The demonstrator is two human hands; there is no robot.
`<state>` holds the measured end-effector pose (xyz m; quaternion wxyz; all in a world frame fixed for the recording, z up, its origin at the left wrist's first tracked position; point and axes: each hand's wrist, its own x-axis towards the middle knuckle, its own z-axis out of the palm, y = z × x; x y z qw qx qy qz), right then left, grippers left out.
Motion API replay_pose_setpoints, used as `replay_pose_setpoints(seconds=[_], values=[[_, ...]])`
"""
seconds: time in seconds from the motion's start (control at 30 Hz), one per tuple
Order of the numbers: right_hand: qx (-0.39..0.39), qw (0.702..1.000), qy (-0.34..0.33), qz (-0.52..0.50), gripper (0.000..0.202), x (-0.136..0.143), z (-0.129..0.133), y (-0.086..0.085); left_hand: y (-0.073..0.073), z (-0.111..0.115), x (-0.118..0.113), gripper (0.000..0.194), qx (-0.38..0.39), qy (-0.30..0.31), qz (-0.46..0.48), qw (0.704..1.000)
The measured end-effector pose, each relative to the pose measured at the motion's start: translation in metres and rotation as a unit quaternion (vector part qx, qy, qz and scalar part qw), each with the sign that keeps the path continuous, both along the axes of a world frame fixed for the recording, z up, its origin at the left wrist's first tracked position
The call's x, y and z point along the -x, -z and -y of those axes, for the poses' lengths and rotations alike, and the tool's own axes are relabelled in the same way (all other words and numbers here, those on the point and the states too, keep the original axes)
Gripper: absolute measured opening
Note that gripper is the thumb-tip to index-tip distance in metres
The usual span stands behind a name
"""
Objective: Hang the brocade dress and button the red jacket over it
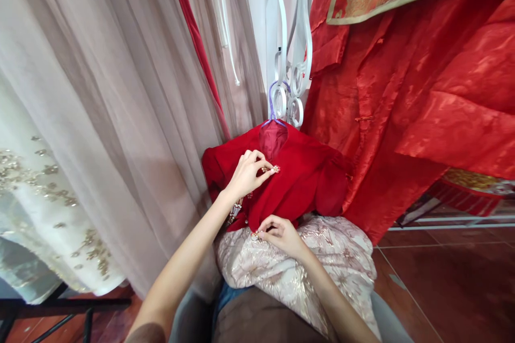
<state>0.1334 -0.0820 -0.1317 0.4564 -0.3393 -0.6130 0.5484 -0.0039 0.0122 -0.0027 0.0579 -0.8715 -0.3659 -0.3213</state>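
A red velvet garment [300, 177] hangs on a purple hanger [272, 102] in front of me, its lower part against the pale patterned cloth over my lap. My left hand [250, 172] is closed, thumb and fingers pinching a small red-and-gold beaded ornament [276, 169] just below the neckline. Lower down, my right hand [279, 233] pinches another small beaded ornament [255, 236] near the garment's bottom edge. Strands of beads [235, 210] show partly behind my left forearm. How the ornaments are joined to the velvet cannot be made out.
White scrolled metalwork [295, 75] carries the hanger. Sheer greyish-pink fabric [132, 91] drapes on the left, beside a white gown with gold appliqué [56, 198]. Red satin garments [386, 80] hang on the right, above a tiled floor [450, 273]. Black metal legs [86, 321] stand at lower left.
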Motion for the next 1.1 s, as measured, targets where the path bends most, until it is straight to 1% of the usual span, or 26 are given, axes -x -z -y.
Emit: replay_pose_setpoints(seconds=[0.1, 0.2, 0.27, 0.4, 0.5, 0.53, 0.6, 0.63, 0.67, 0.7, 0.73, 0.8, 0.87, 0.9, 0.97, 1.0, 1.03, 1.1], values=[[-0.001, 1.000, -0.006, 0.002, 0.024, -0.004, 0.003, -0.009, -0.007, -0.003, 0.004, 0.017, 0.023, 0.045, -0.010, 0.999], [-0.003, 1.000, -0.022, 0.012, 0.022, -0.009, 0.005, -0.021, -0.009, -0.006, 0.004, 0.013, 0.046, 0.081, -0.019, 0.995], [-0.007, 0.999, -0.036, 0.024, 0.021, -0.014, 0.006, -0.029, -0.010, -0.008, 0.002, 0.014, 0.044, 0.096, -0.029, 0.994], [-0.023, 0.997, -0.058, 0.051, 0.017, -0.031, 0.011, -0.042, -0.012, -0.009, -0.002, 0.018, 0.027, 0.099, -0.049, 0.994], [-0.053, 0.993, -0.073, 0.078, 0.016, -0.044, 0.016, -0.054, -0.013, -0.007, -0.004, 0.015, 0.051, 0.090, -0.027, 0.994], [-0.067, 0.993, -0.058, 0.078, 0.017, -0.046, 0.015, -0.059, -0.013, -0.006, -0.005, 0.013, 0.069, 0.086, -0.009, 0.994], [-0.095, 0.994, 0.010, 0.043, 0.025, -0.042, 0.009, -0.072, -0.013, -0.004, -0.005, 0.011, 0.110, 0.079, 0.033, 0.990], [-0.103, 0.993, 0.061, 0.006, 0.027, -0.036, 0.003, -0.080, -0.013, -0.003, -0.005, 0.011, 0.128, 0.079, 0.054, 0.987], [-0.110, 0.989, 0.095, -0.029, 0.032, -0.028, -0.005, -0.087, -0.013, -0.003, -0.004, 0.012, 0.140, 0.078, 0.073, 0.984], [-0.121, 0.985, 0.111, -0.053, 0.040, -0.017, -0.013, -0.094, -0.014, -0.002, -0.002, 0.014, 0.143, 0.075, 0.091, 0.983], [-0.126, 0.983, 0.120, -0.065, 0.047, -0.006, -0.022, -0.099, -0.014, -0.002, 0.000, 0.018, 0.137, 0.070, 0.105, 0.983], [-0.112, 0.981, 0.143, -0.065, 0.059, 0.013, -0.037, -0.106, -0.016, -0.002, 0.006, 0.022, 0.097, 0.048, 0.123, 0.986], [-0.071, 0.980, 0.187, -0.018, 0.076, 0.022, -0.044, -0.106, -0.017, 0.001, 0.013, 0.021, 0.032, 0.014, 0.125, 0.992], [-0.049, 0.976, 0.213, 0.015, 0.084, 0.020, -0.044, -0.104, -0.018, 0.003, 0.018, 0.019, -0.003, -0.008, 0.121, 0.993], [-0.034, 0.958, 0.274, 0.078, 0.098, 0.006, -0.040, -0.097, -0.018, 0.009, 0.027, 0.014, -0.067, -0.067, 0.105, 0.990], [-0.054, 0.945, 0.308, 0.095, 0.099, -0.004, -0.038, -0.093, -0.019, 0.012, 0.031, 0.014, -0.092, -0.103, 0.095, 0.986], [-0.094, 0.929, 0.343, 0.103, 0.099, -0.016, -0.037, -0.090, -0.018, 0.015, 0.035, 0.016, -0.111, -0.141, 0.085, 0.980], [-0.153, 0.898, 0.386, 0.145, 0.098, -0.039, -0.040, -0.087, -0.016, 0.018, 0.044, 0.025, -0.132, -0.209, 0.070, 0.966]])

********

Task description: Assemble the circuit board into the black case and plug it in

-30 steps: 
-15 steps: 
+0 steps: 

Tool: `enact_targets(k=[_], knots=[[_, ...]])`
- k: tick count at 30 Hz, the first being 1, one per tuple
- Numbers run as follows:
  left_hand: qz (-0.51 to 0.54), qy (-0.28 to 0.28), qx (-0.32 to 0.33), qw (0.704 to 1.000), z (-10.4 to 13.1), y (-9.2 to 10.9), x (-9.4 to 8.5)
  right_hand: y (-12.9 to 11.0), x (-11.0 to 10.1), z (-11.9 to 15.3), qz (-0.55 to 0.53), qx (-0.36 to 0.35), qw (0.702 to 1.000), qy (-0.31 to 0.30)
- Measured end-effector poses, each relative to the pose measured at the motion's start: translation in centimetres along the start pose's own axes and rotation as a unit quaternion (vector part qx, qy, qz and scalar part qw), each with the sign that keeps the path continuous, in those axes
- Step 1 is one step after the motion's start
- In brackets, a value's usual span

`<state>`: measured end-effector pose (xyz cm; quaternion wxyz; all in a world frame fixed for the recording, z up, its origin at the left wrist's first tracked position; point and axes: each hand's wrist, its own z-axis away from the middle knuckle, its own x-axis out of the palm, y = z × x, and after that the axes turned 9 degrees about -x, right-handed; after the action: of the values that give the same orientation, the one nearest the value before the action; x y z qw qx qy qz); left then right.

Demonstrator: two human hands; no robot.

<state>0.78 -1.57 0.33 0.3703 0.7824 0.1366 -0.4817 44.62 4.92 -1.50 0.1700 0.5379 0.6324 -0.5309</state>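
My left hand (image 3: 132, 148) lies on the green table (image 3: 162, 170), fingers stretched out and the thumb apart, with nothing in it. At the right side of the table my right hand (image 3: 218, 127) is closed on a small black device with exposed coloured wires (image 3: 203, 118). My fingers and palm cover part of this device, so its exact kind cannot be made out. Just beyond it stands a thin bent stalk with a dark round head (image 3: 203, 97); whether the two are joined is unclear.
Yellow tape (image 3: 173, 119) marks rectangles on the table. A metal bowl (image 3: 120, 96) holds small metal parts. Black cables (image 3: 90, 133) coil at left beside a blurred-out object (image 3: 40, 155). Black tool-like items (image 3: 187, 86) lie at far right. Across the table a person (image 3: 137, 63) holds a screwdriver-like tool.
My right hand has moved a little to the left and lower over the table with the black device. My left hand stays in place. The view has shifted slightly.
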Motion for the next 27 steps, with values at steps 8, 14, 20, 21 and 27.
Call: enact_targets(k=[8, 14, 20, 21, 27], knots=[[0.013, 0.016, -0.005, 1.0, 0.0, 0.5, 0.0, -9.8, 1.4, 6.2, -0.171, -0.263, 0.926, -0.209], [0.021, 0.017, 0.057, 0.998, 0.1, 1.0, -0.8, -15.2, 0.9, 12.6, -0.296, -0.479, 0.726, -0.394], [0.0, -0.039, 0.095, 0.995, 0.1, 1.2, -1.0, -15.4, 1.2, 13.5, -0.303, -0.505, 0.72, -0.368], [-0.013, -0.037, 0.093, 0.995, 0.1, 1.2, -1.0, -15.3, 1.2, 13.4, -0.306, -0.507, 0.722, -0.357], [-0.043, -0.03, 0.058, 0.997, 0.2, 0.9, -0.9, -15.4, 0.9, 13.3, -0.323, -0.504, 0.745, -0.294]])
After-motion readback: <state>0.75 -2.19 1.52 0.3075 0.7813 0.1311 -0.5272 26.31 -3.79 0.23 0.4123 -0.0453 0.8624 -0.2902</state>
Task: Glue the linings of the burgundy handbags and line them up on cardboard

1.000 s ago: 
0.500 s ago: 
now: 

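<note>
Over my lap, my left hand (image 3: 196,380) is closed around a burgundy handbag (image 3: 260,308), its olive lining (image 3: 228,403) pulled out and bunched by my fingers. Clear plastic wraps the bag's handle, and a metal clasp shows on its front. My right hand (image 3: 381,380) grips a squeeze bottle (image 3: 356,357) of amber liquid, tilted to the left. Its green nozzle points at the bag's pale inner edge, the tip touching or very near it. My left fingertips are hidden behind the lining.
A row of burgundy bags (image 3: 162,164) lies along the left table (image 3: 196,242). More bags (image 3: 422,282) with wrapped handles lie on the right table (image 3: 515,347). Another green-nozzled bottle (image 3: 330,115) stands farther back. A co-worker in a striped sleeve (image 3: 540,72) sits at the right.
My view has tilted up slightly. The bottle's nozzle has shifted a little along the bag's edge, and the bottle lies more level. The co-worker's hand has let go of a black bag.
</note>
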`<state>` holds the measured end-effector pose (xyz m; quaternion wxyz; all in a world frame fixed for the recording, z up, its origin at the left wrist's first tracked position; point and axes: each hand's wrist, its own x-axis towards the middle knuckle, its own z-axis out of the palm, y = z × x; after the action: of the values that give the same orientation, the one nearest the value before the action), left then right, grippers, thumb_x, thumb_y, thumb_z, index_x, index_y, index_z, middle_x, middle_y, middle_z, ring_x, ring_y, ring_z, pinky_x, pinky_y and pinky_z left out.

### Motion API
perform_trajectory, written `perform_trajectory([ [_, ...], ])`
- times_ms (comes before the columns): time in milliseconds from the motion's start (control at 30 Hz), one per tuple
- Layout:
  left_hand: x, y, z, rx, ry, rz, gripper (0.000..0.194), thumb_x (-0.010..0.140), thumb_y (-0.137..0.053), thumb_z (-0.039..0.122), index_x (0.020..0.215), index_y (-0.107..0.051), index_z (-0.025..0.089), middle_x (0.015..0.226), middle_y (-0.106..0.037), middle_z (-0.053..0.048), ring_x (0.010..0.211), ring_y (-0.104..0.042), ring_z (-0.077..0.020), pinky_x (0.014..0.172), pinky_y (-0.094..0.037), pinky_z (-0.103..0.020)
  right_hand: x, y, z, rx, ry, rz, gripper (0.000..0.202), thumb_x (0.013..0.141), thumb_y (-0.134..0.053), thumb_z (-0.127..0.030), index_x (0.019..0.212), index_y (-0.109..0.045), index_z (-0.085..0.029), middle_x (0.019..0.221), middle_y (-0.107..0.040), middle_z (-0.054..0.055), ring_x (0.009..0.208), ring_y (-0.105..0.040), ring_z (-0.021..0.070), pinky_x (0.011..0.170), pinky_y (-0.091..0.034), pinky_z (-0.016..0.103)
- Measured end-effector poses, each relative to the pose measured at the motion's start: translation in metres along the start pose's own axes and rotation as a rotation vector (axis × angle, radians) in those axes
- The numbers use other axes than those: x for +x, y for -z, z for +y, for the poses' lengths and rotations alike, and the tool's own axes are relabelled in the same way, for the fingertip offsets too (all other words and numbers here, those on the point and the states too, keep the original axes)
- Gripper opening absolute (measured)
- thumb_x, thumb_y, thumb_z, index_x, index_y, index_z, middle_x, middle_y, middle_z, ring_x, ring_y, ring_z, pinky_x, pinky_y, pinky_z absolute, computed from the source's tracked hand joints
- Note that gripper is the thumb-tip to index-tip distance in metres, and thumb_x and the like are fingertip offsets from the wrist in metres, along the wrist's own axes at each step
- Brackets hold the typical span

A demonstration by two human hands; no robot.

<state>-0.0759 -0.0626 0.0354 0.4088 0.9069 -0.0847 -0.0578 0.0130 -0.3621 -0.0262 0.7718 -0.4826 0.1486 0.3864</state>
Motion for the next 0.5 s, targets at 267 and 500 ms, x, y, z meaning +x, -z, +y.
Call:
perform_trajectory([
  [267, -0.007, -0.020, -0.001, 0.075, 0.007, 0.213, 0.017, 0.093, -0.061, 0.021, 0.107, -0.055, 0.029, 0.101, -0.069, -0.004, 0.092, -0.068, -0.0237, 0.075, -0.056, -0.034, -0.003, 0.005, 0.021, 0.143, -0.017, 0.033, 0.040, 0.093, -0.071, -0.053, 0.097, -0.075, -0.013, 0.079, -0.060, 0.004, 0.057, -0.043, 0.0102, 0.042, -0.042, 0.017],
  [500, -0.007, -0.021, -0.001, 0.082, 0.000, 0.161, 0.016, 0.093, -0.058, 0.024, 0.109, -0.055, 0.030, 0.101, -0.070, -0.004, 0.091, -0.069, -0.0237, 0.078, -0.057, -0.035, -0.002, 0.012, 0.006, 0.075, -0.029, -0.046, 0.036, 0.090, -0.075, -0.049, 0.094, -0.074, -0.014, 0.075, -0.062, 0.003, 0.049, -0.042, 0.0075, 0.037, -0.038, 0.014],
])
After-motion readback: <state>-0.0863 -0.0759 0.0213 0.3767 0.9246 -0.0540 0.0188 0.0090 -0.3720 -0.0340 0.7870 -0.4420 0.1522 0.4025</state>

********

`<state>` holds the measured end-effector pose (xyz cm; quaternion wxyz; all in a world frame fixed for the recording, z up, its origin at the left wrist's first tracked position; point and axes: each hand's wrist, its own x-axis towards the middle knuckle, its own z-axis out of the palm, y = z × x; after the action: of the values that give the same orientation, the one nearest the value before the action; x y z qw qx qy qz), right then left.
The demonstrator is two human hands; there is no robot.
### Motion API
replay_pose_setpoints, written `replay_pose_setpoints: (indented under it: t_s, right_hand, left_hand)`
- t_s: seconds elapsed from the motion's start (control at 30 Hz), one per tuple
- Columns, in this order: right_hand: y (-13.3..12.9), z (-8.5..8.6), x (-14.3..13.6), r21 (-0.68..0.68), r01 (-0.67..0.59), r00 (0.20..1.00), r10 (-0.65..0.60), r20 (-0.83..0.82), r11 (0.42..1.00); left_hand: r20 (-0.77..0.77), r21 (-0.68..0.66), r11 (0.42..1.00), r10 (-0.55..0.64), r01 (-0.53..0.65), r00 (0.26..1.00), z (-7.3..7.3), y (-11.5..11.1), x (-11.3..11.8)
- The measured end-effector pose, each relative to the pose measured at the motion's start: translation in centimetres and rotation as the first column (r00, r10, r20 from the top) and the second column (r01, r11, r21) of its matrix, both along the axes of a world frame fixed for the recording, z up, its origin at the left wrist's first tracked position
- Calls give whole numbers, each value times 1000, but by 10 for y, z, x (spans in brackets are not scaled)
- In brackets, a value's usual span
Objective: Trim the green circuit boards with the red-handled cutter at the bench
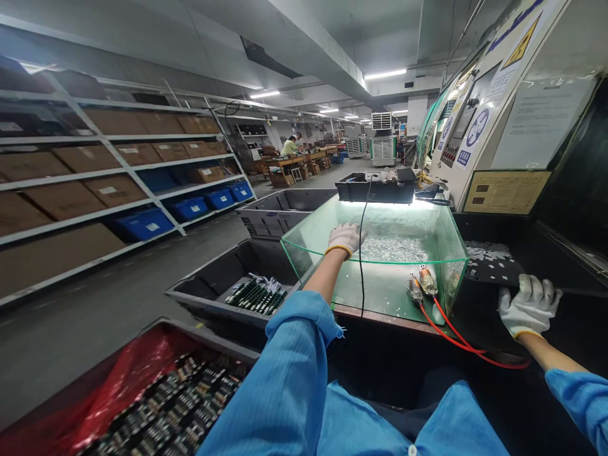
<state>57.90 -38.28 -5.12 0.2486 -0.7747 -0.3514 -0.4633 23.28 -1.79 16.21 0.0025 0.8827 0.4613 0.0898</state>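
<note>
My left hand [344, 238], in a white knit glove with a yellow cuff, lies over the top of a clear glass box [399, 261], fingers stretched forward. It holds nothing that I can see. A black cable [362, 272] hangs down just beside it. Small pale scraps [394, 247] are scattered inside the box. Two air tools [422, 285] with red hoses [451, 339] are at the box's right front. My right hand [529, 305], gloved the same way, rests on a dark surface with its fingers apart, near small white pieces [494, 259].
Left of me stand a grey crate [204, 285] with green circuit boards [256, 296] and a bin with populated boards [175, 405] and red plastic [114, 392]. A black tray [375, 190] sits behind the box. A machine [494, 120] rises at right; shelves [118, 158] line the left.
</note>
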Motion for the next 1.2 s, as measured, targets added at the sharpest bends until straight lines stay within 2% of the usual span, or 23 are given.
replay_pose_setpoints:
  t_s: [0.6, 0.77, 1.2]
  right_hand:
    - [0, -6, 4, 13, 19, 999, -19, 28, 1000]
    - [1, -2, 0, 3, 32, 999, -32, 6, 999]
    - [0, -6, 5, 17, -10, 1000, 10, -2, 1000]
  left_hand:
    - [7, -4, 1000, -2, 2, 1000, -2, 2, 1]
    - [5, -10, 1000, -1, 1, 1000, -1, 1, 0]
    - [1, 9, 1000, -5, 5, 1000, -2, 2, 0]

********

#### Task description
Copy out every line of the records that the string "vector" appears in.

#### Answer space
The measured end-effector pose, each relative to the pose measured at the motion's start: translation in metres and rotation as a unit quaternion (vector part qx, qy, qz and scalar part qw), each with the sign that keeps the path continuous, both along the axes of a world frame fixed for the recording, z up, its origin at the left wrist's first tracked position
- Measured end-effector poses, each relative to the pose measured at the motion's start: translation in centimetres along the start pose's own axes and rotation as a unit quaternion (vector part qx, qy, qz and scalar part qw), each with the sign that keeps the path continuous, in those axes
- Measured end-effector poses, each relative to the pose measured at the motion's start: translation in metres along the start pose's own axes and rotation as a rotation vector (axis × angle, radians) in those axes

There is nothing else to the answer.